WORK TO BE COMPLETED
When you reach the line in the listing below that contains "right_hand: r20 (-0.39", begin returning lines exactly as written, and stop after the line that contains "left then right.". Return no other lines.

INPUT DATA

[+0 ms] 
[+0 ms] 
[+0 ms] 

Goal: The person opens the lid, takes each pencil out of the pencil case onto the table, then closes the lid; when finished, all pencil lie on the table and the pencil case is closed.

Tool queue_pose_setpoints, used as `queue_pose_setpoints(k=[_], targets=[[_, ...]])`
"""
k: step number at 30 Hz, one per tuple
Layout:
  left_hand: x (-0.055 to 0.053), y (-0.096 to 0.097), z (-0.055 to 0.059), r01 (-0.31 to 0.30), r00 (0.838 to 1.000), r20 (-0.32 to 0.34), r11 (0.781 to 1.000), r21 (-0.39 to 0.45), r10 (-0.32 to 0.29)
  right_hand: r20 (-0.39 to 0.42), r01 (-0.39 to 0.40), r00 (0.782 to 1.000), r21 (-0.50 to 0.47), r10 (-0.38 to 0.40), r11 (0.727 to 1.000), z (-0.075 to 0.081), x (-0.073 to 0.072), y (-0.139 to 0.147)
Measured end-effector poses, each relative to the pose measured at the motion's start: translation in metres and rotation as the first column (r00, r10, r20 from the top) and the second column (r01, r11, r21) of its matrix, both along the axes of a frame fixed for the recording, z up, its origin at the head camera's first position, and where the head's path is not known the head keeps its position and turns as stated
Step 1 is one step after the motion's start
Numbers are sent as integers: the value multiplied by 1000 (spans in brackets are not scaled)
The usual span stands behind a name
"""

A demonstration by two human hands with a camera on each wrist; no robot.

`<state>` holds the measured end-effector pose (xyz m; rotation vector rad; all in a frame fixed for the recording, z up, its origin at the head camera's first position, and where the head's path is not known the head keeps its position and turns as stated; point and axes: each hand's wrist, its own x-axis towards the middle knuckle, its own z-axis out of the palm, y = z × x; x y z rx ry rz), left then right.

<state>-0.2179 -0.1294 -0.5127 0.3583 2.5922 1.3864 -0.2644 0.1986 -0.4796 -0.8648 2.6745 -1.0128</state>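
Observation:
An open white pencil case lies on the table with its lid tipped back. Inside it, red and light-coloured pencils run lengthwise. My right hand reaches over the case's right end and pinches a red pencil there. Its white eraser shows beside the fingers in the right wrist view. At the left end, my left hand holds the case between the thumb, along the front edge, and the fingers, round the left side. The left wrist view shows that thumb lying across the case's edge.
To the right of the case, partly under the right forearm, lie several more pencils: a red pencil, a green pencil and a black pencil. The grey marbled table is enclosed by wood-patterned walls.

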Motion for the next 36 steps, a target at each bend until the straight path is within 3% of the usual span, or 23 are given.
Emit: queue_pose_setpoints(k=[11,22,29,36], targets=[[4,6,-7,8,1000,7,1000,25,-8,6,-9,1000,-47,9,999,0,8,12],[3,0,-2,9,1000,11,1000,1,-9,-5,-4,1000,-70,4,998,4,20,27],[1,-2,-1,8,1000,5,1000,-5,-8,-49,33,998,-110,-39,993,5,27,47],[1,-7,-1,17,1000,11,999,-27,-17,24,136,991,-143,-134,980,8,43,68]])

EXERCISE RESPONSE
  right_hand: r20 (-0.39 to 0.42), r01 (-0.39 to 0.40), r00 (0.782 to 1.000), r21 (-0.50 to 0.47), r10 (-0.38 to 0.40), r11 (0.727 to 1.000), z (-0.075 to 0.081), x (-0.073 to 0.072), y (-0.139 to 0.147)
Measured end-effector poses, each relative to the pose measured at the motion's start: translation in metres and rotation as the first column (r00, r10, r20 from the top) and the second column (r01, r11, r21) of its matrix, both along the axes of a frame fixed for the recording, z up, its origin at the head camera's first position, and where the head's path is not known the head keeps its position and turns as stated
Step 1 is one step after the motion's start
Numbers are sent as integers: the value multiplied by 1000 (spans in brackets are not scaled)
The usual span stands behind a name
"""

A demonstration by two human hands with a camera on each wrist; no robot.

`<state>` holds the measured end-effector pose (xyz m; rotation vector rad; all in a frame fixed for the recording, z up, its origin at the head camera's first position, and where the head's path is not known the head keeps its position and turns as stated; point and axes: each hand's wrist, its own x-axis towards the middle knuckle, its own z-axis out of the palm, y = z × x; x y z rx ry rz), left then right.

The output is now complete.